• _Input material_:
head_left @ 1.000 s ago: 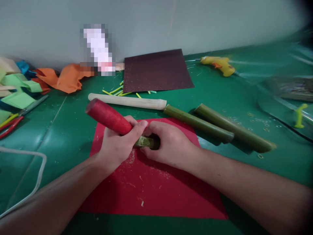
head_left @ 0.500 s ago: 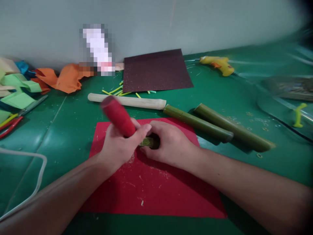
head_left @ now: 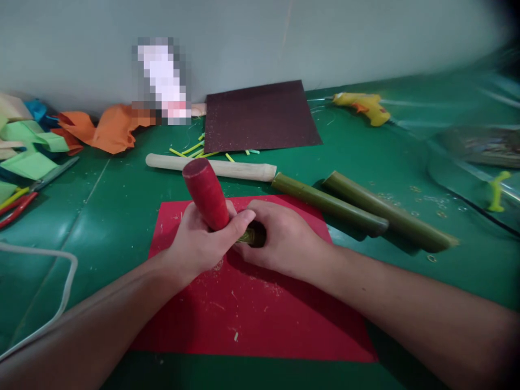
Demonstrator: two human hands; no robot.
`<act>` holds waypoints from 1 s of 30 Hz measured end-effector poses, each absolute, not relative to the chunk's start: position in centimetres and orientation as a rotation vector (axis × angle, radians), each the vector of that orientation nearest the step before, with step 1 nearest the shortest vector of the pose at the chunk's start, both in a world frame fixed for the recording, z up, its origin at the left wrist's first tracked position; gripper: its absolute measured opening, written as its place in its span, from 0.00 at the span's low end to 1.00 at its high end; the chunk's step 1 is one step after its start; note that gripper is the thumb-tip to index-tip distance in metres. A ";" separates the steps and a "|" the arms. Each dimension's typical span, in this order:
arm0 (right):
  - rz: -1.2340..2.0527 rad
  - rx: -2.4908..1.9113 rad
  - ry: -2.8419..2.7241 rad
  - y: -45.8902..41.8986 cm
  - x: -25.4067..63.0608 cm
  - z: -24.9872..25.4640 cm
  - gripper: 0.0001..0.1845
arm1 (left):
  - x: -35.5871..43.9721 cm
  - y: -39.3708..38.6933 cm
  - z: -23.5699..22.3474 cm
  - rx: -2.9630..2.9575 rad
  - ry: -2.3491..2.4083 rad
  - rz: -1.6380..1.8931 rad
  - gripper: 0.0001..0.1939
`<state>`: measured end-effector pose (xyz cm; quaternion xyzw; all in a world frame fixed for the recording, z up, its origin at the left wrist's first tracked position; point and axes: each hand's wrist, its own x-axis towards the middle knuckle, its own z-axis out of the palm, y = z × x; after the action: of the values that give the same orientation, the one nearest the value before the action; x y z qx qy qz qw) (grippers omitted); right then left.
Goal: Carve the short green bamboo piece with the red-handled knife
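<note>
My left hand [head_left: 201, 235] is closed round a tool with a thick red handle [head_left: 206, 192]; its working end is hidden behind the fingers and the bamboo. The handle leans up and to the left. My right hand [head_left: 286, 235] grips a short green bamboo piece [head_left: 254, 235], fingers wrapped round its far and near sides. My left thumb lies close to the bamboo piece, beside the right hand's fingers. Both hands are over a red sheet [head_left: 260, 319], which carries pale shavings and a small light chip [head_left: 236, 336].
Behind the hands lie a peeled pale stick [head_left: 211, 166] and two green bamboo lengths [head_left: 331, 203] [head_left: 390, 211]. Farther back are a dark brown sheet [head_left: 262, 116] and a yellow glue gun [head_left: 363, 107]. Red-handled scissors [head_left: 20, 208], orange paper [head_left: 116, 130] and a white cable [head_left: 71, 271] are at left.
The red handle has swung right and stands more upright. My left hand has shifted slightly right toward the bamboo piece; my right hand has hardly moved.
</note>
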<state>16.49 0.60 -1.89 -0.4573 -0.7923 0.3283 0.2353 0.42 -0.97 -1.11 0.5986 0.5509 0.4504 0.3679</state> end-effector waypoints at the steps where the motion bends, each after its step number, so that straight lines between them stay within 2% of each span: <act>1: 0.902 -1.254 -2.178 0.6 16.5 -1.9 0.08 | 0.4 -1.0 -1.2 1.546 1.416 1.149 0.17; 9: 0.949 -1.285 -2.202 0.6 16.4 -1.6 0.13 | 0.9 -0.8 -0.8 1.398 1.489 1.265 0.12; 18: 0.920 -1.260 -2.181 0.6 16.5 -1.8 0.07 | 0.6 -1.0 -1.1 1.487 1.488 1.167 0.16; 30: 0.898 -1.255 -2.191 0.6 16.4 -1.8 0.08 | 0.5 -1.1 -1.4 1.526 1.488 1.152 0.16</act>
<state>16.40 0.58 -1.83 -0.4559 -0.7959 0.3261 0.2290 0.48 -1.13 -1.40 0.5894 0.5750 0.4452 0.3517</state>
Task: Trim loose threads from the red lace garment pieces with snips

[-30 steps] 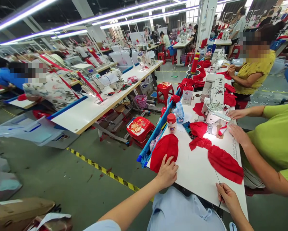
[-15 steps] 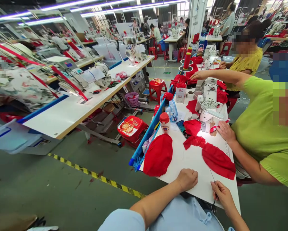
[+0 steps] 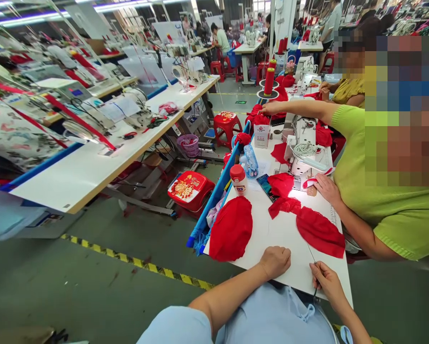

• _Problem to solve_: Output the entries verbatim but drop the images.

• _Completed task_:
head_left @ 1.000 s ago: 
head_left @ 0.500 s ago: 
head_left @ now: 
Demonstrator: two human hands; no robot.
`<act>` holds waypoints from 1 s of 30 Hz measured end-effector poses, each absolute, not relative to the chunk's start: position in centimetres and orientation as a rotation vector (axis × angle, radians), each the vector of that orientation nearest the step before, with step 1 nearest the shortest vector of the pose at the chunk's start, both in a world frame fixed for the recording, z up, its origin at the left wrist's first tracked position; gripper: its absolute measured opening, written as its place in its span, from 0.00 at the span's low end to 1.00 at its high end; the chunk's step 1 is one step after its start; note that gripper is the thumb-tip to index-tip distance in metres. A ";" separates the steps and a "|" the arms. Each dimension's typical span, in this order:
arm0 (right):
  - rz: -1.2340..2.0527 rad
  - rx: -2.4908..1.9113 rad
  - ry: -2.8419..2.7241 rad
  - y: -45.8902..41.8986 cm
  - x: -25.4067..63.0608 cm
  - z: -24.9872..25.4640 cm
  - gripper: 0.0001..0.1845
arm1 (left):
  - x: -35.5871..43.9721 cm
  - y: -39.3708..38.6933 cm
  - z: -23.5699..22.3474 cm
  - rx: -2.9630..2.9575 rad
  - ry: -2.3491..2.4083 rad
  - rz: -1.6380..1.8931 rad
  - gripper: 0.0001..0.1939
`<state>`: measured end-effector pose (xyz cm; quaternion xyzw; all in a world frame fixed for the recording, z up, its origin at the left wrist's first tracked position; point and axes: each hand's wrist, its own x-axis towards the middle knuckle, its own z-axis out of the palm, y = z × x; after the action: of the values that give the same orientation, the one nearest the value before the action; x y z qx qy qz qw) (grippers omitted); right then left.
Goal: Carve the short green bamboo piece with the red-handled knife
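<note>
My left hand [head_left: 201, 235] is closed round a tool with a thick red handle [head_left: 206, 192]; its working end is hidden behind the fingers and the bamboo. The handle leans up and to the left. My right hand [head_left: 286, 235] grips a short green bamboo piece [head_left: 254, 235], fingers wrapped round its far and near sides. My left thumb lies close to the bamboo piece, beside the right hand's fingers. Both hands are over a red sheet [head_left: 260, 319], which carries pale shavings and a small light chip [head_left: 236, 336].
Behind the hands lie a peeled pale stick [head_left: 211, 166] and two green bamboo lengths [head_left: 331, 203] [head_left: 390, 211]. Farther back are a dark brown sheet [head_left: 262, 116] and a yellow glue gun [head_left: 363, 107]. Red-handled scissors [head_left: 20, 208], orange paper [head_left: 116, 130] and a white cable [head_left: 71, 271] are at left.
The red handle has swung right and stands more upright. My left hand has shifted slightly right toward the bamboo piece; my right hand has hardly moved.
</note>
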<state>16.49 0.60 -1.89 -0.4573 -0.7923 0.3283 0.2353 0.42 -0.97 -1.11 0.5986 0.5509 0.4504 0.3679</state> end-effector waypoints at the steps where the motion bends, each after its step number, so that straight lines between them stay within 2% of each span: <act>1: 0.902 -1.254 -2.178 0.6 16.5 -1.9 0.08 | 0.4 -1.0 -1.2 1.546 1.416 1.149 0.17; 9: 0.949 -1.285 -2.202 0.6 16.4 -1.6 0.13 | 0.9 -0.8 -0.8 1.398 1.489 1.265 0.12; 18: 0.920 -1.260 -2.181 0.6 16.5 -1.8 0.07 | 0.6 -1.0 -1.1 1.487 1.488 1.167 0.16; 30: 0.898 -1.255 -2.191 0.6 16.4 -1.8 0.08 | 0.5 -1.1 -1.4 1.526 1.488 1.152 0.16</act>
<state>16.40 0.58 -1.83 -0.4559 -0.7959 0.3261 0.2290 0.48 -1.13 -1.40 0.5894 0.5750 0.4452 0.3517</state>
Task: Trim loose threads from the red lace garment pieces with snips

[-30 steps] 
[-15 steps] 
[+0 steps] 

No further output is needed.